## WHAT YOU NEED TO DO
Leave every image out, and return the rest of the data word for word.

## THE DATA
■ ■ ■ ■

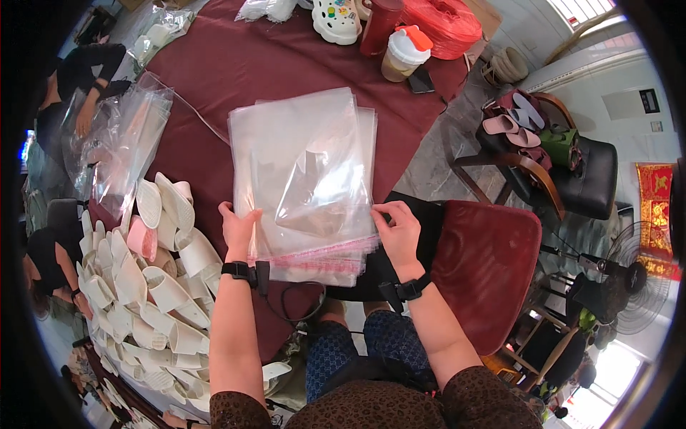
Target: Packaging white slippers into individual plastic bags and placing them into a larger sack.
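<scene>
A stack of clear plastic bags (304, 171) with red adhesive strips along the near edge lies on the dark red tablecloth (236, 64). My left hand (237, 229) grips the stack's lower left corner. At the lower right edge, my right hand (397, 230) pinches the top bag. The top bag is puffed up slightly in the middle. Both wrists wear black bands.
A heap of white slippers (153, 286), one of them pink, lies at my left. More clear bags (125, 143) lie beyond it. A white clog, a red flask and a lidded cup (404, 53) stand at the table's far end. A red chair (486, 264) is at my right. Other people sit at left.
</scene>
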`<state>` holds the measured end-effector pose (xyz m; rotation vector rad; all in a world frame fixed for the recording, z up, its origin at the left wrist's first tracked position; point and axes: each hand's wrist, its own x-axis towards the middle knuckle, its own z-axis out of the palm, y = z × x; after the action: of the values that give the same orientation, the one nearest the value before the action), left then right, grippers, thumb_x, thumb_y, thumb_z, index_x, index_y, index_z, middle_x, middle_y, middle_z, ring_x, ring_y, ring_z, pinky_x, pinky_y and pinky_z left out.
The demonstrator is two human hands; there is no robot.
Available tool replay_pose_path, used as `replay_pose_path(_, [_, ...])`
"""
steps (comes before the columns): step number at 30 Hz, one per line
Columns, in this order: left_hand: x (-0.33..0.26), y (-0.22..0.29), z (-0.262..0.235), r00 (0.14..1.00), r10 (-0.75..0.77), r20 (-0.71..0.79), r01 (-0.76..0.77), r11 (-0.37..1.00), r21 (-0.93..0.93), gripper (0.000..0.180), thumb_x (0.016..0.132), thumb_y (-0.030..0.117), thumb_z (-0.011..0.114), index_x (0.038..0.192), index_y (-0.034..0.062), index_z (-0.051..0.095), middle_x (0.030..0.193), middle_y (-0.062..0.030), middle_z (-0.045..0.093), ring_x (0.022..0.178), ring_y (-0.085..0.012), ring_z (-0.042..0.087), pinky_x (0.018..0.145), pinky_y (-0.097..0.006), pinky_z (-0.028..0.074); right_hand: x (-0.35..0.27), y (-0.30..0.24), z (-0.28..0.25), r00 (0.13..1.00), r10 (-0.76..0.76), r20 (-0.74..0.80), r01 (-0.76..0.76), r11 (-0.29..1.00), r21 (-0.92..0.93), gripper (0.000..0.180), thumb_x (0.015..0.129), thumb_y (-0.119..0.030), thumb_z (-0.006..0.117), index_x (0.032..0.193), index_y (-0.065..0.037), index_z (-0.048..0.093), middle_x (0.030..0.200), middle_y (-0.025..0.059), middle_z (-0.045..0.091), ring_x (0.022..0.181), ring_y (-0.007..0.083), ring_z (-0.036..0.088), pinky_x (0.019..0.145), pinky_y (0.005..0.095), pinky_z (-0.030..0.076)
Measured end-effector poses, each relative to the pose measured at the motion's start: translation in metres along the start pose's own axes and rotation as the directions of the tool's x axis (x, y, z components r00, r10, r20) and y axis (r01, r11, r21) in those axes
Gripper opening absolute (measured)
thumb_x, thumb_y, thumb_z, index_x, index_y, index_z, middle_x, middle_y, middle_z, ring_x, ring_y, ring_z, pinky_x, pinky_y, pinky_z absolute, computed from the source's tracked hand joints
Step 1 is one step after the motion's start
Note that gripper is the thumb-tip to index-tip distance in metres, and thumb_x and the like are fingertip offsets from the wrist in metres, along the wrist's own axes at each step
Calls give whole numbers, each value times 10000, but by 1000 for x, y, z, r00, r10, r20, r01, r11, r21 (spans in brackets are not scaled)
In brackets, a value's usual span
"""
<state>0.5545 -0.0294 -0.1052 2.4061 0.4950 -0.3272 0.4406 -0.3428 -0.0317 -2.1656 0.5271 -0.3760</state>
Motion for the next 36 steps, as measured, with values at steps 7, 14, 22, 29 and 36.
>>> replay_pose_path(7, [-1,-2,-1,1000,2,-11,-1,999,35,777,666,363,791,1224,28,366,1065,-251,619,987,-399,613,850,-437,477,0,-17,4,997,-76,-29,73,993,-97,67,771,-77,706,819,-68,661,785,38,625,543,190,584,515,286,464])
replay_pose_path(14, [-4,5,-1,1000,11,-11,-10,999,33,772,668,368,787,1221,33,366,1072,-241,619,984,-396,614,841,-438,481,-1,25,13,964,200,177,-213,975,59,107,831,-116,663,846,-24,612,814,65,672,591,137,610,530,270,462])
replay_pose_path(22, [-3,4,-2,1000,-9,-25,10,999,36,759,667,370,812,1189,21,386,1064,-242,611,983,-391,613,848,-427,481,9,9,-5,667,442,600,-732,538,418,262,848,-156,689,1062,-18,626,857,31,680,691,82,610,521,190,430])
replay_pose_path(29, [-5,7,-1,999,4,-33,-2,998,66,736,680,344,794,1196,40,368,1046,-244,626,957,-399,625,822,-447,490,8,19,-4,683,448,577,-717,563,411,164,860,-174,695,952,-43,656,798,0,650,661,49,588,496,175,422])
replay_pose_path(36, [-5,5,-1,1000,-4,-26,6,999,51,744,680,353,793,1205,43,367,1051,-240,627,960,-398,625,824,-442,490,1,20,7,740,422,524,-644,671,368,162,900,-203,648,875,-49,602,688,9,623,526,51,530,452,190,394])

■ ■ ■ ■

## EXPECTED OUTPUT
Target: Packaging white slippers into individual plastic bags and placing them into a larger sack.
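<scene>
A stack of clear plastic bags (304, 171) with red adhesive strips along the near edge lies on the dark red tablecloth (236, 64). My left hand (237, 229) grips the stack's lower left corner. At the lower right edge, my right hand (397, 230) pinches the top bag. The top bag is puffed up slightly in the middle. Both wrists wear black bands.
A heap of white slippers (153, 286), one of them pink, lies at my left. More clear bags (125, 143) lie beyond it. A white clog, a red flask and a lidded cup (404, 53) stand at the table's far end. A red chair (486, 264) is at my right. Other people sit at left.
</scene>
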`<state>` holds the measured end-effector pose (xyz m; rotation vector rad; all in a world frame fixed for the recording, z up, its origin at the left wrist's first tracked position; point and axes: each hand's wrist, its own x-axis towards the middle knuckle, its own z-axis out of the palm, y = z × x; after the action: of the values that give the same orientation, the one nearest the value before the action), left then right, grippers, thumb_x, thumb_y, thumb_z, index_x, index_y, index_z, middle_x, middle_y, middle_z, ring_x, ring_y, ring_z, pinky_x, pinky_y and pinky_z left out.
The demonstrator is two human hands; there is no robot.
Available tool replay_pose_path, used as `replay_pose_path(_, [_, ...])`
"""
steps (comes before the columns): step number at 30 Hz, one per line
Columns, in this order: left_hand: x (-0.33..0.26), y (-0.22..0.29), z (-0.262..0.235), r00 (0.14..1.00), r10 (-0.75..0.77), r20 (-0.71..0.79), r01 (-0.76..0.77), r11 (-0.37..1.00), r21 (-0.93..0.93), gripper (0.000..0.180), thumb_x (0.016..0.132), thumb_y (-0.030..0.117), thumb_z (-0.011..0.114), index_x (0.038..0.192), index_y (-0.034..0.062), index_z (-0.051..0.095), middle_x (0.030..0.193), middle_y (-0.062..0.030), middle_z (-0.045..0.093), ring_x (0.022..0.178), ring_y (-0.085..0.012), ring_z (-0.042..0.087), pinky_x (0.018..0.145), pinky_y (-0.097..0.006), pinky_z (-0.028..0.074); right_hand: x (-0.35..0.27), y (-0.30..0.24), z (-0.28..0.25), r00 (0.13..1.00), r10 (-0.76..0.76), r20 (-0.74..0.80), r01 (-0.76..0.76), r11 (-0.29..1.00), r21 (-0.92..0.93), gripper (0.000..0.180), thumb_x (0.015..0.129), thumb_y (-0.119..0.030), thumb_z (-0.006..0.117), index_x (0.032..0.193), index_y (-0.065..0.037), index_z (-0.048..0.093), middle_x (0.030..0.200), middle_y (-0.025..0.059), middle_z (-0.045..0.091), ring_x (0.022..0.181), ring_y (-0.007..0.083), ring_z (-0.036..0.088), pinky_x (0.019..0.145), pinky_y (0.005..0.095), pinky_z (-0.030..0.076)
Measured end-effector poses, each relative to the pose measured at the motion's start: translation in metres along the start pose's own axes and rotation as the directions of the tool's x axis (x, y, z components r00, r10, r20) and y axis (r01, r11, r21) in those axes
Gripper opening absolute (measured)
thumb_x, thumb_y, thumb_z, index_x, index_y, index_z, middle_x, middle_y, middle_z, ring_x, ring_y, ring_z, pinky_x, pinky_y, pinky_z absolute, computed from the source's tracked hand joints
Step 1 is one step after the motion's start
Note that gripper is the thumb-tip to index-tip distance in metres, and thumb_x and the like are fingertip offsets from the wrist in metres, along the wrist's own axes at each step
Calls give whole numbers, each value times 10000, but by 1000 for x, y, z, r00, r10, r20, r01, r11, r21 (spans in brackets are not scaled)
In brackets, a value's usual span
"""
<state>0.5545 -0.0294 -0.1052 2.4061 0.4950 -0.3272 0.4406 -0.3428 -0.0317 -2.1656 0.5271 -0.3760</state>
Motion for the next 36 steps, as measured, with values at steps 7, 14, 22, 29 and 36.
>>> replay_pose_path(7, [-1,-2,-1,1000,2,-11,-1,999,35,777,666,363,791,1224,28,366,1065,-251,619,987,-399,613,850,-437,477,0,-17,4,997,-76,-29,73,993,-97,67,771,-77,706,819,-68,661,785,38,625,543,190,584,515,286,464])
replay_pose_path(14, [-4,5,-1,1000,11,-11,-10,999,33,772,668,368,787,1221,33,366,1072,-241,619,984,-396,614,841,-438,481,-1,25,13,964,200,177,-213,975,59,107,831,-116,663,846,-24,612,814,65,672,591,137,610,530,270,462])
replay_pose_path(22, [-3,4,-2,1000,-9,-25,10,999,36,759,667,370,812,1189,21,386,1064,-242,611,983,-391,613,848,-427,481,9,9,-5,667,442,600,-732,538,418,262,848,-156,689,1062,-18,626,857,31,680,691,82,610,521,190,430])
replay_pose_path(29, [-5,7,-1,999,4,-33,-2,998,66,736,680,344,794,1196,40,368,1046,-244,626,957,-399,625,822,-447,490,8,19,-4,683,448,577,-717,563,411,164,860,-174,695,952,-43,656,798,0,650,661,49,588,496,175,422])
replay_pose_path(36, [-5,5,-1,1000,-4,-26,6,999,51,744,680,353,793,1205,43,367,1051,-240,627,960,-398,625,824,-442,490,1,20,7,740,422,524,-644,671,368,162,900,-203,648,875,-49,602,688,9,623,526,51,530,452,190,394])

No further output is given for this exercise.